Tous les journaux du Sud-Ouest traitent du même sujet : quelle région sera réunie à l’Aquitaine ? Midi-Pyrénées ? Limousin ? Poitou-Charentes ? Or, en nous invitant à signer telle pétition pour préférer l’association avec une région plutôt qu’avec une autre, en nous présentant l’action de tel parlementaire qui souhaite changer le projet actuel, on nous fait approprier une réforme territoriale dont, pourtant, on ne veut pas.

On nous amuse au lieu de nous expliquer les enjeux du projet qui veut se débarrasser du triptyque « nation, départements, communes » pour le remplacer par « Europe, régions, intercommunalités », dans le but de détricoter l’héritage révolutionnaire. Le découpage du territoire issu de la Révolution française voulait briser les chaînes de la féodalité ; pour atteindre cet objectif, il fallait transférer le pouvoir au peuple et en permettre l’exercice au plus près des citoyens. À l’inverse, en cherchant à régionaliser le pays, l’acte III de la décentralisation éloigne le territoire du citoyen pour que le contrôle du politique soit inopérant, pour que la technocratie prenne le pas sur la délégation de souveraineté et il transforme le cadre national, qui était un espace d’émancipation collectif, en une entité de compétitivité où règne le marché roi.

Alors qu’on nous présente cette réforme comme une occasion de faire des économies financières (la fin du fameux « mille-feuille »), on laisse les échelons les plus coûteux et les moins démocratiques (les syndicats mixtes, les syndicats de pays…) ; alors qu’on nous répète à l’envi que l’agrandissement des régions est une absolue nécessité, on maintient la région la plus petite (Nord-Pas-de-Calais) dans sa même configuration ; alors qu’on nous dit vouloir moderniser la vie politique, on ne consulte pas le peuple par voie référendaire. Il faut dire aussi que, dès lors qu’ils sont consultés, les citoyens rejettent ce projet, ce qui revient à réaffirmer le primat de l’unité et de l’indivisibilité du peuple (référendum régional en Alsace du 7 avril 2013), alors que les politiques et éditorialistes ne cessent actuellement d’écrire, pour mieux nous en persuader, que le peuple est favorable à ladite réforme…

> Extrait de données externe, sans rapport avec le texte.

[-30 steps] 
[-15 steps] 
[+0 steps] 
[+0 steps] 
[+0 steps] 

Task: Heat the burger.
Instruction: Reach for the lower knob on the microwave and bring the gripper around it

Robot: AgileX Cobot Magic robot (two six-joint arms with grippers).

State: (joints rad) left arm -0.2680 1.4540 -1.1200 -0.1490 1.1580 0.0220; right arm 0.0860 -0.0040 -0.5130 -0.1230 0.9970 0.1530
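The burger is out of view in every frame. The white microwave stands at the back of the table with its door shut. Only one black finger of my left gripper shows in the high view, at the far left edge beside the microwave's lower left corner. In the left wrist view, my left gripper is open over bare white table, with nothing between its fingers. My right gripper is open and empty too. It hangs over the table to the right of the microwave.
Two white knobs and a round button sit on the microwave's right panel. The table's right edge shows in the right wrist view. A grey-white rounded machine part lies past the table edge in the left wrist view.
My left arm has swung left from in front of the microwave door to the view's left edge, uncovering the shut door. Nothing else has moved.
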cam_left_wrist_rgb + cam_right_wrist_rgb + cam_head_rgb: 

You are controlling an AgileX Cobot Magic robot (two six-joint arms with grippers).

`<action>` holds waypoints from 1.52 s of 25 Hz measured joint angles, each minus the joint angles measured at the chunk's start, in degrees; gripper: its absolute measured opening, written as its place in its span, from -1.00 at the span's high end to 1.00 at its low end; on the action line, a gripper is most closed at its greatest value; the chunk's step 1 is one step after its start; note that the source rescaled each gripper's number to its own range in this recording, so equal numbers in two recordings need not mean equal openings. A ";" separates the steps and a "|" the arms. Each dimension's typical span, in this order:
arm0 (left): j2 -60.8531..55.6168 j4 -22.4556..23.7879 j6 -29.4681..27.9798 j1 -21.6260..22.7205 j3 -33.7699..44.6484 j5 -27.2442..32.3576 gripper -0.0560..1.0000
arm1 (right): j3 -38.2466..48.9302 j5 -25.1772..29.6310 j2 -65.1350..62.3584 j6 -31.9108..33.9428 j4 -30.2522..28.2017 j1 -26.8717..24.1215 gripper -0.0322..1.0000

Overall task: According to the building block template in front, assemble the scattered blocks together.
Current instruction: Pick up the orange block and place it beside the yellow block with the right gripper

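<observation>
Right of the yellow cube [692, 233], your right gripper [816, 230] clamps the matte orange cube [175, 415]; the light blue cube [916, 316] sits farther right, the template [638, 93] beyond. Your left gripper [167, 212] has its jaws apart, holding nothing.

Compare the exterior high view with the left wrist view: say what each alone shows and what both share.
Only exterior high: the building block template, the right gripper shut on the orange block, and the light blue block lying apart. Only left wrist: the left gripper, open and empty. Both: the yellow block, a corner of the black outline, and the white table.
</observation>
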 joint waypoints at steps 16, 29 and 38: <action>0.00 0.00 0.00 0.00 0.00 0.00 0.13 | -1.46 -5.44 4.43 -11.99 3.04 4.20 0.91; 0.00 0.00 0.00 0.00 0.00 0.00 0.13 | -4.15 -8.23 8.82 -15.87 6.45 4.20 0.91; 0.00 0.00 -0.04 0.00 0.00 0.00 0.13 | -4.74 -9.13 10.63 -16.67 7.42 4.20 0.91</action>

Si l’intérêt financier et politique est loin d’être prouvé, pourquoi le gouvernement s’acharne-t-il à vouloir faire passer cette réforme dont personne ne veut, à part les « barons » des fiefs régionaux ? En réalité, il répond à une commande de la Commission européenne qui lui permettra de négocier directement avec les régions pour mieux effacer, voire détruire l’État-nation, pourtant seul garant de l’unité nationale et rempart contre les visées nationalistes et communautaristes. Pour toutes ces raisons, ce projet doit être rejeté en bloc !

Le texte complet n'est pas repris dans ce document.